More teens becoming 'fake' Christians?

I got sent this by a few people, and it's been picked up online in a lot of places.

I know it's a US survey, and mostly about the experience of young people in christian families in the US, but it has a lot in common with faith practices here.

Two areas the article picks out from research that have a connection in all western contexts:

1. Families: Unless parents are living 'radically', which the article suggests might be letting your kids see you not choose a job just because it pays the most money. Our western consumer dream is the 'vision and mission' for most Christians.

Great job, great house in a great location, and relationships that support 'me' in that is what life is often reduced to.  No wonder when Christian parents order life around that reality their kids do too. And Christianity becomes about therapy and support for that reality.

2. Church: Unsurprisingly and related, what are churches (traditional and emerging) modelling and ordering life around. A radical commitment to the Gospel or support for a way of life in consumer society. Families located in radical communities, helping each other live radically, is what we need.

And again that radical is so unglamorous, putting others first, placing our work and where we live in service of a life together for mission. Is our form of faith and mission, still all about us, our happiness, or the transformation of the world? What are our kids seeing our lives ordered around?

Evangelicalism: Dispensing religious goods and services?

I have a short blog piece/article on the Fuller Seminary blog, about a new D.Min course they have asked me to teach.  Text is also below, FYI.

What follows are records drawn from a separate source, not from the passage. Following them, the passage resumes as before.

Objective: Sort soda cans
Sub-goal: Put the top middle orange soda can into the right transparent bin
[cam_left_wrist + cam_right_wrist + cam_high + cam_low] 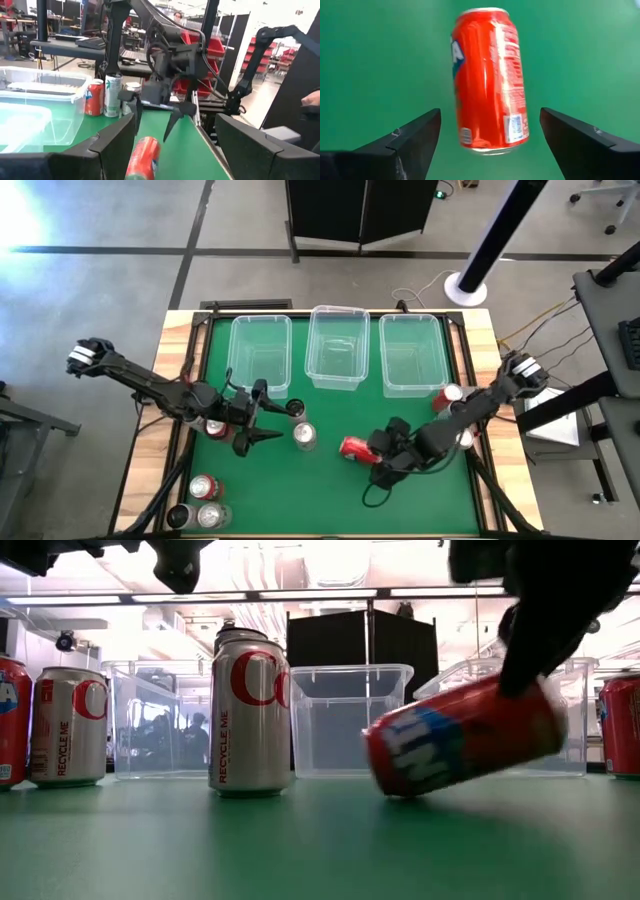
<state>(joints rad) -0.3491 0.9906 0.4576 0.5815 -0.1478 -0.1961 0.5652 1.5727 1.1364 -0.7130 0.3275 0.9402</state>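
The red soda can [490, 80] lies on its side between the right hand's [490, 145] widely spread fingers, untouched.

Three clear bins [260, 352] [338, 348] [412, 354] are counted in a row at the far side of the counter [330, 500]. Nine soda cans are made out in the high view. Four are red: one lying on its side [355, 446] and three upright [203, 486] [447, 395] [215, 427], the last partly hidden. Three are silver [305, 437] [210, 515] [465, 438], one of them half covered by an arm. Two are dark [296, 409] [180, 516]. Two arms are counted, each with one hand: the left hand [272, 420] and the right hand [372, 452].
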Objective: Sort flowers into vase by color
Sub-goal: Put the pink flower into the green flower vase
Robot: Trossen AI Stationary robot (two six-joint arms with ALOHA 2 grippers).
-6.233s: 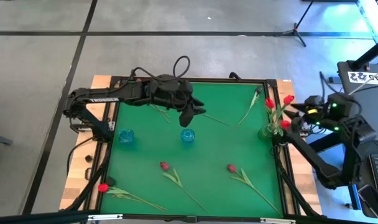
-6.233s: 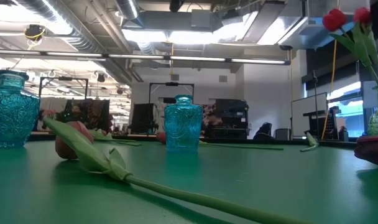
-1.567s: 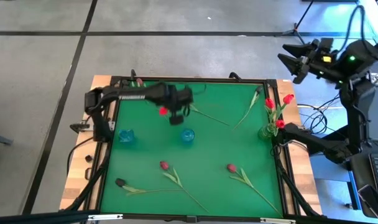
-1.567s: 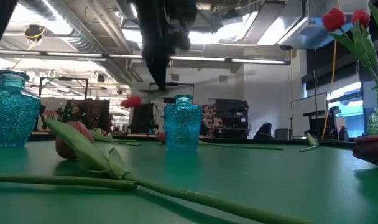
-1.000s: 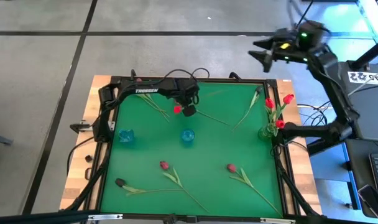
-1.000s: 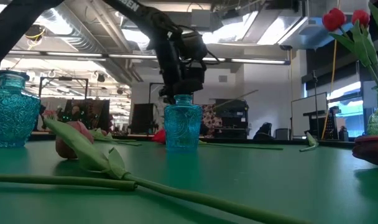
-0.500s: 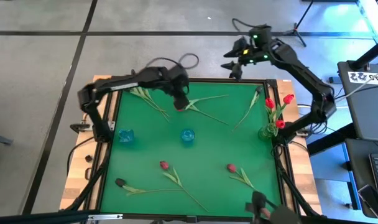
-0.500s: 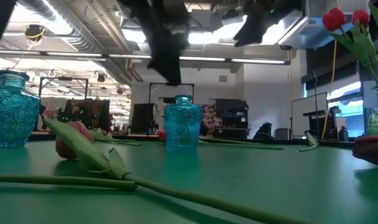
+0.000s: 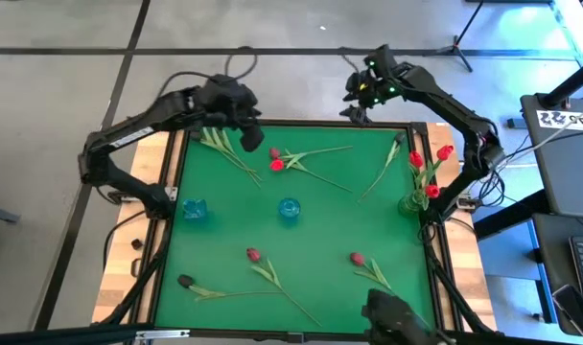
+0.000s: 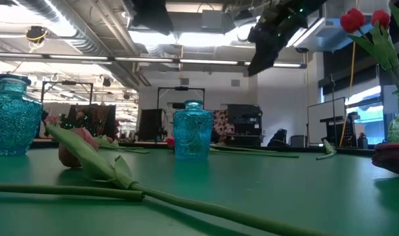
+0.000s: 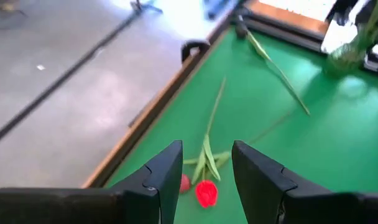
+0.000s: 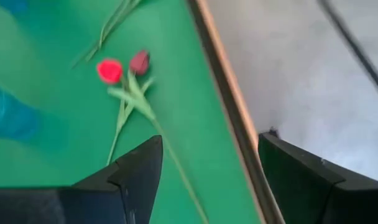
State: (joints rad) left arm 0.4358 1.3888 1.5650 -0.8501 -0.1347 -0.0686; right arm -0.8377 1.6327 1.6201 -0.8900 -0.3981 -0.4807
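Note:
Two red flowers lie side by side at the far middle of the green table, a bright one [image 9: 277,165] and a darker one [image 9: 274,152], stems running right. My left gripper [image 9: 247,141] hangs open above and to their left; its wrist view shows the bright bud [image 11: 206,192] below the empty gap. Over the far edge, my right gripper [image 9: 355,107] is open and empty too, and sees both buds [image 12: 109,70]. A clear vase [image 9: 418,201] at the right edge holds red flowers. Two blue vases [image 9: 289,209] [image 9: 194,209] stand mid-left.
Near the front edge lie a pinkish-red flower [image 9: 253,255], a red flower [image 9: 357,259] and a black-headed flower [image 9: 184,282]. One stem [image 9: 385,165] lies at the far right, and leaves [image 9: 220,149] at the far left. A raised rim [image 9: 301,123] frames the table.
My left gripper has let go of the bright red flower, which now lies beside the darker one. It has then risen and drawn back toward the far left corner. My right gripper has swung left along the far edge and come down, tipping toward the table.

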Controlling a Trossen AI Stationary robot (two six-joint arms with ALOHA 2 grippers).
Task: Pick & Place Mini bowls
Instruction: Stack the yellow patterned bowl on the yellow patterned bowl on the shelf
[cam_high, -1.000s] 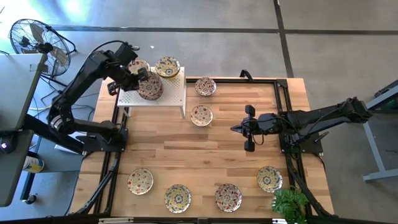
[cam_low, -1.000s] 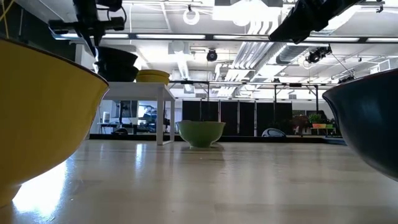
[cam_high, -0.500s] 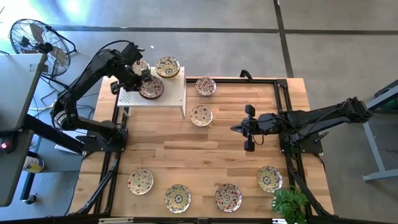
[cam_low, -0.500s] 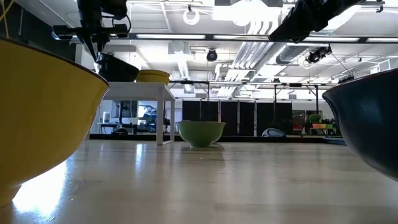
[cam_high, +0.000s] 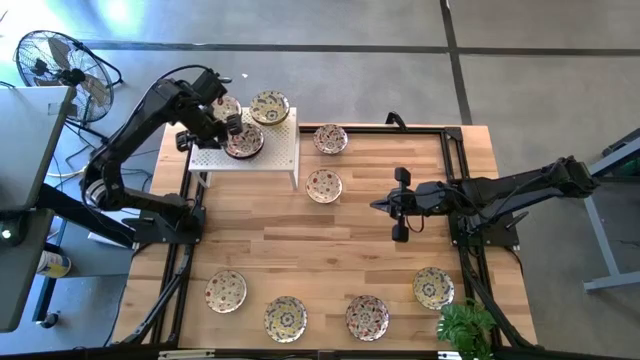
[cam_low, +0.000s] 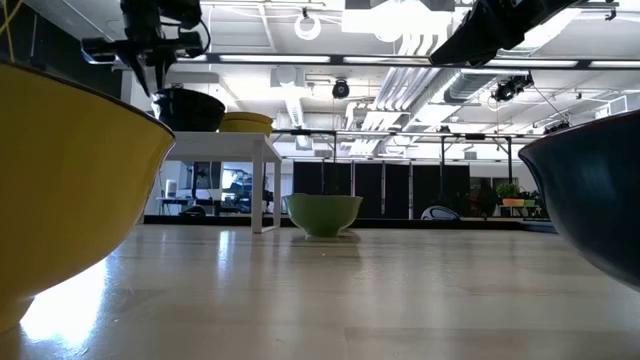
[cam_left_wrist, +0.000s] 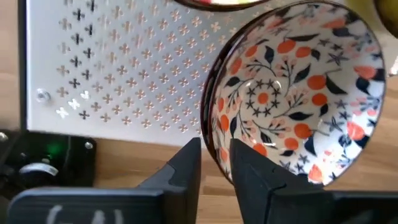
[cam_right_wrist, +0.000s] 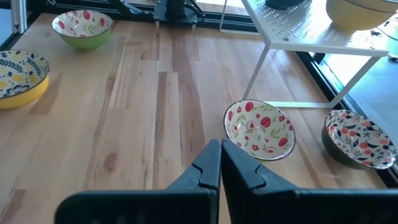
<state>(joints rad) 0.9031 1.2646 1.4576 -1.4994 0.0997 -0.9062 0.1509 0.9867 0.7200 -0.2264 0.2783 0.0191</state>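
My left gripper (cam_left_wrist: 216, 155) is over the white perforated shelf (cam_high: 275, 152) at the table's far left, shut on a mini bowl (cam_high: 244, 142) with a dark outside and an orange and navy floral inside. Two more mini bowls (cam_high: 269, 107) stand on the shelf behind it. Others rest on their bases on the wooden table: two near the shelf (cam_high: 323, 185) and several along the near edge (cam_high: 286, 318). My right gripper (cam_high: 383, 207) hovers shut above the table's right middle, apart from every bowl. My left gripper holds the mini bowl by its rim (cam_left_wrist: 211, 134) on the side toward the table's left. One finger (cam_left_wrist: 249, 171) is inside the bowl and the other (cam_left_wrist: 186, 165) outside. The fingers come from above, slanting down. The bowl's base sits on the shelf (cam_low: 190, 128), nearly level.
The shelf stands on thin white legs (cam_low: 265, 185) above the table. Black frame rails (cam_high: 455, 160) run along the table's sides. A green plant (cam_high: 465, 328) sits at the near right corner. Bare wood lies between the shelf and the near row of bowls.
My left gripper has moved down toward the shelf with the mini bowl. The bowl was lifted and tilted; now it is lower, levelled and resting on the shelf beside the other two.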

Thomas Taylor (1738–1816) was appointed by John Wesley in 1761 (and is one of the few people who had an itinerant career longer than Wesley), travelling extensively over several decades, throughout Wales, Scotland, and England. He was able to observe evangelical faith in relation to a myriad of engagements, physical, cultural, political, psychological, ecclesial, within the emerging middles classes and the birth of market society. In all those engagements with faith, Taylor observed that ‘evangelical religion spread best where trade was growing’.

Taylor was able to observe not only the beginnings of the evangelical tradition, but also its nascent relationship to the rise and development of the market society. He was also well placed to discern the possibilities and captivities of that relationship in its intrinsic nature.

More recently, John Milbank has diagnosed the current relationship of evangelicalism to the market as being ‘quite simply a new mutation of Protestantism in its mutually constitutive relationship with capitalism’. Or, perhaps more crudely, we might combine and paraphrase Thomas Taylor and John Milbank using the words of Dan Kimball that the modern Protestant evangelical church has all too often become about the ‘dispensing of religious goods and services’ to Christian consumers.